Task directions:
Quote exactly the lines spanning from the top of the data below to the line that contains "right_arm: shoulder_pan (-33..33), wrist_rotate", including both.
%%
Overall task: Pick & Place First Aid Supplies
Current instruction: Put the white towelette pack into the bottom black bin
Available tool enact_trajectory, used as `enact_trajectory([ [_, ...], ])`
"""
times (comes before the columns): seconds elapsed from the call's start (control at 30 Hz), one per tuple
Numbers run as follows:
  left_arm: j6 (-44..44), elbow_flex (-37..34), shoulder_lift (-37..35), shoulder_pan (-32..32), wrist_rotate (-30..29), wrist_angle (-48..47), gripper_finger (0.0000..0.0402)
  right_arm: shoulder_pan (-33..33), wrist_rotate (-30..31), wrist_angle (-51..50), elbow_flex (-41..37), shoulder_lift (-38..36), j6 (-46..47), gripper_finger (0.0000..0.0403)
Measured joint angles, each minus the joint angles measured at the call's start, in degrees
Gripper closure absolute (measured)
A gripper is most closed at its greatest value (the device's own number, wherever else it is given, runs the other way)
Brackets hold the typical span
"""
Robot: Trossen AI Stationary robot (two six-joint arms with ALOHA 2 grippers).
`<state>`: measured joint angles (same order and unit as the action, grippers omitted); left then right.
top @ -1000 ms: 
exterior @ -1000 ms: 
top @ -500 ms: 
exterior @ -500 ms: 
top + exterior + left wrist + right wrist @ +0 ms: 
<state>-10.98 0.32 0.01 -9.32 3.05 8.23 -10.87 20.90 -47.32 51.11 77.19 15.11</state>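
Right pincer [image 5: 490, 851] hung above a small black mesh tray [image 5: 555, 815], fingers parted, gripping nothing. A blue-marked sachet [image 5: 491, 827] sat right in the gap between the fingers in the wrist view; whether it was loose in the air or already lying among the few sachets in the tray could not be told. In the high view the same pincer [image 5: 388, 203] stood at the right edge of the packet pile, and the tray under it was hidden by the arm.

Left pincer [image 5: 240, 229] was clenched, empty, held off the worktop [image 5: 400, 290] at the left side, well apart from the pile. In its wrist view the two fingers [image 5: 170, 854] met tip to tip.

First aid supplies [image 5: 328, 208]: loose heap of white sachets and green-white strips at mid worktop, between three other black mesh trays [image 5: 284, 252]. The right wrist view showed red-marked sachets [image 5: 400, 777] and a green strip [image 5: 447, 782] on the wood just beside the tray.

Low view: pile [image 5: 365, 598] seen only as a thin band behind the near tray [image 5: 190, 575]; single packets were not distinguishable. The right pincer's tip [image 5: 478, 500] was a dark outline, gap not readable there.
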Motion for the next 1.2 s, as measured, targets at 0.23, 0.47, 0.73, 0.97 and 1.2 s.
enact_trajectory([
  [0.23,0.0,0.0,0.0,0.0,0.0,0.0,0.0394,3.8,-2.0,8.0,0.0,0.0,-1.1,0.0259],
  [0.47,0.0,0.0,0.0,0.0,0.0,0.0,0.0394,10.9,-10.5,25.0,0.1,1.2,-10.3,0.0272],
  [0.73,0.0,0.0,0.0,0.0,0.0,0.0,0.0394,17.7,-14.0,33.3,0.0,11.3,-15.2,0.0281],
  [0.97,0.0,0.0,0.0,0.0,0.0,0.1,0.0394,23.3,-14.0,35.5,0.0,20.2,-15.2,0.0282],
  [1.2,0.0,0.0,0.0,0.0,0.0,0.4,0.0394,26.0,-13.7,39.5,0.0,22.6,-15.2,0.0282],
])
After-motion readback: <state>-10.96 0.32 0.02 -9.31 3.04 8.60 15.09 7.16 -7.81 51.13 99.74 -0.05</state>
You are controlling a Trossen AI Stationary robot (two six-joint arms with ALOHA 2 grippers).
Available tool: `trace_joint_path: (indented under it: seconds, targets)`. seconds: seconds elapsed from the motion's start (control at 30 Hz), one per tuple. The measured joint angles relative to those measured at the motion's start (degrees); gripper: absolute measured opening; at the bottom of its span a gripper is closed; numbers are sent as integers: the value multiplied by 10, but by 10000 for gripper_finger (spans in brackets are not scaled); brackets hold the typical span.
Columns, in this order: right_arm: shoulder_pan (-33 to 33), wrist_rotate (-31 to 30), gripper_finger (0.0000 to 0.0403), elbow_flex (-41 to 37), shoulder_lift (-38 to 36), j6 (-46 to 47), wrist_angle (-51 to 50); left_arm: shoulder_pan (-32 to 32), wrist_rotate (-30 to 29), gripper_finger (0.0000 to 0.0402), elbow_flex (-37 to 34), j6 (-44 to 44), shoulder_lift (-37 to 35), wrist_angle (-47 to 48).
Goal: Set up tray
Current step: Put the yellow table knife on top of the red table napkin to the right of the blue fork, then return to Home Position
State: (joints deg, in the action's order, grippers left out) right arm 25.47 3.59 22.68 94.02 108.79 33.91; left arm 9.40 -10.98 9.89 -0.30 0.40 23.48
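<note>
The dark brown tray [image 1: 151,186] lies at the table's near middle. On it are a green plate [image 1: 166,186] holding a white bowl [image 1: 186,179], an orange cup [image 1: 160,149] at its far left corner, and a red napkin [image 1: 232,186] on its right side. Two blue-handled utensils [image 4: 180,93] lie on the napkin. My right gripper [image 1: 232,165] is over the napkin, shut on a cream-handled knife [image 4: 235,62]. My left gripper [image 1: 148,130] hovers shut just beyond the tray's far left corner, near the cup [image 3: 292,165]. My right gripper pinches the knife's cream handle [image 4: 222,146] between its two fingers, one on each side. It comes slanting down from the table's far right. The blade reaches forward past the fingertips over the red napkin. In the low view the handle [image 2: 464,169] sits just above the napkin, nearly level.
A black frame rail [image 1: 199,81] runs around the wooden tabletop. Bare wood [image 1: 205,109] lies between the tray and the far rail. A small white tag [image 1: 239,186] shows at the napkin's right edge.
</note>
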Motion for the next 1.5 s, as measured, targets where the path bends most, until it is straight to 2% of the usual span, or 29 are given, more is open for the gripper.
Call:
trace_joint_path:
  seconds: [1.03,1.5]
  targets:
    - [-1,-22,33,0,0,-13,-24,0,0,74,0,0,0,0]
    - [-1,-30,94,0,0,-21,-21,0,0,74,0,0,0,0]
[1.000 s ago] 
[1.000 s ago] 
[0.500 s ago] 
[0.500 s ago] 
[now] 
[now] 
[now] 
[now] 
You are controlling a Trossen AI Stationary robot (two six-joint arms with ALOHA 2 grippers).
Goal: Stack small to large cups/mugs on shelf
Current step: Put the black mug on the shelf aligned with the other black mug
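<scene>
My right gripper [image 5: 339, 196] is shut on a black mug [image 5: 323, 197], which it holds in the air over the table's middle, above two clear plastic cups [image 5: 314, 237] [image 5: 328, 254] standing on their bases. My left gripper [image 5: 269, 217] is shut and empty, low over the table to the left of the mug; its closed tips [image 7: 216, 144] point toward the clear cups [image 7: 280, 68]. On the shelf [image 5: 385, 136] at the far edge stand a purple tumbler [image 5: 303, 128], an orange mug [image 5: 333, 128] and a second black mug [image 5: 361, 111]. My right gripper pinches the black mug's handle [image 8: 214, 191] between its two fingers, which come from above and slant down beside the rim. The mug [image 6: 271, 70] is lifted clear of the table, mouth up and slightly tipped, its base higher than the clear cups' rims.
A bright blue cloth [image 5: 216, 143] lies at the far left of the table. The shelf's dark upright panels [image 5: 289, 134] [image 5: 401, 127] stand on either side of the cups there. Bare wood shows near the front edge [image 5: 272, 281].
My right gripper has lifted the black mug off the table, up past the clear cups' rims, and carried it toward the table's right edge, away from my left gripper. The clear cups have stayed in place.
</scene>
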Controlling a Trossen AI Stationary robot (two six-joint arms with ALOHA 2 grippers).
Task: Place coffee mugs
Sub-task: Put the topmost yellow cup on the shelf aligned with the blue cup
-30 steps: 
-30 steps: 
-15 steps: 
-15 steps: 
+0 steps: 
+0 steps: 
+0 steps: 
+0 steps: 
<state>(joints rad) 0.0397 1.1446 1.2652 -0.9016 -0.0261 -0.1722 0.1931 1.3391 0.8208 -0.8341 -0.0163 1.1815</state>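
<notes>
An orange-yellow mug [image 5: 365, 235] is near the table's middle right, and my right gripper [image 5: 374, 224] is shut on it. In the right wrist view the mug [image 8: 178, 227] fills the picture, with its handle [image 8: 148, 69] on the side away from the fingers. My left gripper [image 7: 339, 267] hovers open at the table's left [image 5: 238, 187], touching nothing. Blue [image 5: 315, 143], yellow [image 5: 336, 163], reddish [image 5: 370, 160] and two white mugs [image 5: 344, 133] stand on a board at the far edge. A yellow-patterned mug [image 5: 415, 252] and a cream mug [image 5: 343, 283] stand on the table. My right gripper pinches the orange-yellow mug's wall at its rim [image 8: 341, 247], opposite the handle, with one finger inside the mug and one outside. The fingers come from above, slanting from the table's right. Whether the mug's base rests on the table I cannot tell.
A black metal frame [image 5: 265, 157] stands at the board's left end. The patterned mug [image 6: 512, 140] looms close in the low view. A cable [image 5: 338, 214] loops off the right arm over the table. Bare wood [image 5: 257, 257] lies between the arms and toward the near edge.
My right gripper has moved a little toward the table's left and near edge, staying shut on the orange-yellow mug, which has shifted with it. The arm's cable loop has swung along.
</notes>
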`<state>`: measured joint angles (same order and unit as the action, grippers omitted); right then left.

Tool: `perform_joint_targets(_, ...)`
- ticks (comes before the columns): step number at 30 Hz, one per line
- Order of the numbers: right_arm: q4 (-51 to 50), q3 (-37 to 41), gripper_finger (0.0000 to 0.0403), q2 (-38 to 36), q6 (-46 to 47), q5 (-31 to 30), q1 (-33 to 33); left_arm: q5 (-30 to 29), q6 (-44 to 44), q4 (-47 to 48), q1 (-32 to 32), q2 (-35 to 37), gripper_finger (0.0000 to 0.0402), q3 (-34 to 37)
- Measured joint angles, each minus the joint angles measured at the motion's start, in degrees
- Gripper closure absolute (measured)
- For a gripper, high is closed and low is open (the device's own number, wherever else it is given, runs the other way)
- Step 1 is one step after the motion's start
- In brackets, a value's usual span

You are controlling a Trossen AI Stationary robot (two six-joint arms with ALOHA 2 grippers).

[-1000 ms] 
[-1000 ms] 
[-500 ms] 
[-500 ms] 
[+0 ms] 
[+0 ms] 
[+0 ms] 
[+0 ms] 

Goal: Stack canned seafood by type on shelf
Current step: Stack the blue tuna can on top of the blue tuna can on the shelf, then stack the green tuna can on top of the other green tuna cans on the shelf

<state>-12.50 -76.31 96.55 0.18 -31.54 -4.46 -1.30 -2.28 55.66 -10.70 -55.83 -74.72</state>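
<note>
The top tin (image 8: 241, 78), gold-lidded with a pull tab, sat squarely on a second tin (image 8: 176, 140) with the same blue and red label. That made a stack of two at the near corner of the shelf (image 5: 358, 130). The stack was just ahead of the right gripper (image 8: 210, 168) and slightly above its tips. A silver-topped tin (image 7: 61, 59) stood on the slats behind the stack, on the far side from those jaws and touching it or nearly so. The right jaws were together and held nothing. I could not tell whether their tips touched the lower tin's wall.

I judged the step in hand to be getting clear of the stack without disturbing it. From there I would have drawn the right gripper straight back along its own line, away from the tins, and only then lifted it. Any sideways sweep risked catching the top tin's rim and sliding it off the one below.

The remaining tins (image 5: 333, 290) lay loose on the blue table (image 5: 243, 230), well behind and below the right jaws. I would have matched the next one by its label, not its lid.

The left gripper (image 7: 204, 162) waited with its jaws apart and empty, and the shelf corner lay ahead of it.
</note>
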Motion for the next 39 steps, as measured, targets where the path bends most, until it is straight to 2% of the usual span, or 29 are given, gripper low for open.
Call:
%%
Answer to this exercise:
Overall task: Pick & Place First Aid Supplies
Current instruction: Put the white towelette pack into the bottom black bin
Available tool enact_trajectory, used as `enact_trajectory([ [_, ...], ])`
"""
times (comes before the columns): seconds elapsed from the call's start (control at 30 Hz), one per tuple
Numbers run as follows:
  left_arm: j6 (-44..44), elbow_flex (-37..34), shoulder_lift (-37..35), shoulder_pan (-32..32), wrist_rotate (-30..29), wrist_angle (-48..47), gripper_finger (0.0000..0.0402)
  right_arm: shoulder_pan (-33..33), wrist_rotate (-30..31), wrist_angle (-51..50), elbow_flex (-41..37), shoulder_lift (-38..36), j6 (-46..47), gripper_finger (0.0000..0.0403)

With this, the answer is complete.